§ **Brief**
Write out all the data again, exactly as it stands.

§ **Supplied information**
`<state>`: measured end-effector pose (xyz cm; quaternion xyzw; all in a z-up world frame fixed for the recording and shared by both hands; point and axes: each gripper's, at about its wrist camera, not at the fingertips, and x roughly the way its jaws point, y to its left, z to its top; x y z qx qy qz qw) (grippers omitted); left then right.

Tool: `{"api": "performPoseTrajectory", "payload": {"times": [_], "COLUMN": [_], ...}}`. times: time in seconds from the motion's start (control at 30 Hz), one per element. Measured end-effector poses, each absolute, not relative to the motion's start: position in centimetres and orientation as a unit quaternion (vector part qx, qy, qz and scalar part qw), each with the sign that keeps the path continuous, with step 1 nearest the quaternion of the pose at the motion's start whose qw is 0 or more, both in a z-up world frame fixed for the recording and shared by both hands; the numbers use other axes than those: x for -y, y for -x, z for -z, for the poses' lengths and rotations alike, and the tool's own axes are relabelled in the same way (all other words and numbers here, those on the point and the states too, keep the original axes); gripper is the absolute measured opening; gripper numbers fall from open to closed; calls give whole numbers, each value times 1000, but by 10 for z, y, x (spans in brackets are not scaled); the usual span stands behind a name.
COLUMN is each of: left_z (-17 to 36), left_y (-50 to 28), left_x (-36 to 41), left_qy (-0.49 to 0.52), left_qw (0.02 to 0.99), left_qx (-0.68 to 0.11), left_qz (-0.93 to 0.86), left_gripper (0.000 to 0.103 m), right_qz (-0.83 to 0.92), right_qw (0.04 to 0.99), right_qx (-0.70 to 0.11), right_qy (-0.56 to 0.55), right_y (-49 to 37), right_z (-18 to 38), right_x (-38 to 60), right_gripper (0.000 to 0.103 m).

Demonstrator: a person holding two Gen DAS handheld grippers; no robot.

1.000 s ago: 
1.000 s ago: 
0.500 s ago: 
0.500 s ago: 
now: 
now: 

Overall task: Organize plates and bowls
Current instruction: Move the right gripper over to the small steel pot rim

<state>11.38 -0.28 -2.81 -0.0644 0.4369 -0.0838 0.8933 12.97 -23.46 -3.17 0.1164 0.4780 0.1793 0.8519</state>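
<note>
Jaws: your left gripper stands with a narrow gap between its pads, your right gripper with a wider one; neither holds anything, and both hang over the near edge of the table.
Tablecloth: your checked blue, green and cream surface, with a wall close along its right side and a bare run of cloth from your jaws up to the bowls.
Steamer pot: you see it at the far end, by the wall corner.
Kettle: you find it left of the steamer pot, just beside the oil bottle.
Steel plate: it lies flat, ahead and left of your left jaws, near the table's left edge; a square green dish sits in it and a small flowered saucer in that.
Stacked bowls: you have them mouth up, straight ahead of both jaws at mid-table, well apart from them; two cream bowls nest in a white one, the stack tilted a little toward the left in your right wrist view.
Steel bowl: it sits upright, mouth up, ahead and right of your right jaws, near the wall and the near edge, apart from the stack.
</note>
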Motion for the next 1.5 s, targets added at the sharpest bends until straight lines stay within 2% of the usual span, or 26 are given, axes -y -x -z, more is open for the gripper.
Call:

§ **Reply**
`<state>`: measured end-effector pose (xyz cm; quaternion xyzw; all in a z-up world frame fixed for the recording and shared by both hands; point and axes: each gripper's, at about its wrist camera, not at the fingertips, and x roughly the way its jaws point, y to its left, z to its top; x y z qx qy qz qw) (grippers omitted); left then right.

Tool: `{"api": "performPoseTrajectory", "payload": {"times": [_], "COLUMN": [_], ...}}`. times: time in seconds from the motion's start (control at 30 Hz), one per element. Measured end-effector poses, each absolute, not relative to the motion's start: position in centimetres and orientation as a unit quaternion (vector part qx, qy, qz and scalar part qw), each with the sign that keeps the path continuous, with step 1 nearest the quaternion of the pose at the motion's start whose qw is 0 or more, both in a z-up world frame fixed for the recording and shared by both hands; the numbers use other axes than those: x for -y, y for -x, z for -z, for the poses' lengths and rotations alike, and the tool's own axes are relabelled in the same way (all other words and numbers here, those on the point and the states too, keep the original axes); gripper is the absolute measured opening; gripper numbers fall from open to closed; calls give whole numbers, each value times 1000, but by 10 for z, y, x (spans in brackets are not scaled); the usual span stands behind a name.
COLUMN is each of: left_z (-17 to 36), left_y (-50 to 28), left_x (-36 to 41), left_qy (-0.49 to 0.52), left_qw (0.02 to 0.99), left_qx (-0.68 to 0.11), left_qz (-0.93 to 0.86), left_gripper (0.000 to 0.103 m), right_qz (-0.83 to 0.92), right_qw (0.04 to 0.99), right_qx (-0.70 to 0.11), right_qy (-0.56 to 0.55), right_y (-49 to 37), right_z (-18 to 38), right_x (-38 to 60), right_gripper (0.000 to 0.103 m).

Demonstrator: a person holding two Gen DAS handheld grippers; no robot.

1.000 s ago: 
1.000 s ago: 
0.500 s ago: 
0.500 s ago: 
now: 
now: 

Overall task: Organize plates and bowls
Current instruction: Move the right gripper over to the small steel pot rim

<state>11.38 -0.28 -2.81 -0.0644 0.4369 -0.0838 0.8933 12.97 -23.46 -3.17 0.1164 0.4780 0.1793 0.8519</state>
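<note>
Jaws: your left gripper stands with a narrow gap between its pads, your right gripper with a wider one; neither holds anything, and both hang over the near edge of the table.
Tablecloth: your checked blue, green and cream surface, with a wall close along its right side and a bare run of cloth from your jaws up to the bowls.
Steamer pot: you see it at the far end, by the wall corner.
Kettle: you find it left of the steamer pot, just beside the oil bottle.
Steel plate: it lies flat, ahead and left of your left jaws, near the table's left edge; a square green dish sits in it and a small flowered saucer in that.
Stacked bowls: you have them mouth up, straight ahead of both jaws at mid-table, well apart from them; two cream bowls nest in a white one, the stack tilted a little toward the left in your right wrist view.
Steel bowl: it sits upright, mouth up, ahead and right of your right jaws, near the wall and the near edge, apart from the stack.
</note>
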Motion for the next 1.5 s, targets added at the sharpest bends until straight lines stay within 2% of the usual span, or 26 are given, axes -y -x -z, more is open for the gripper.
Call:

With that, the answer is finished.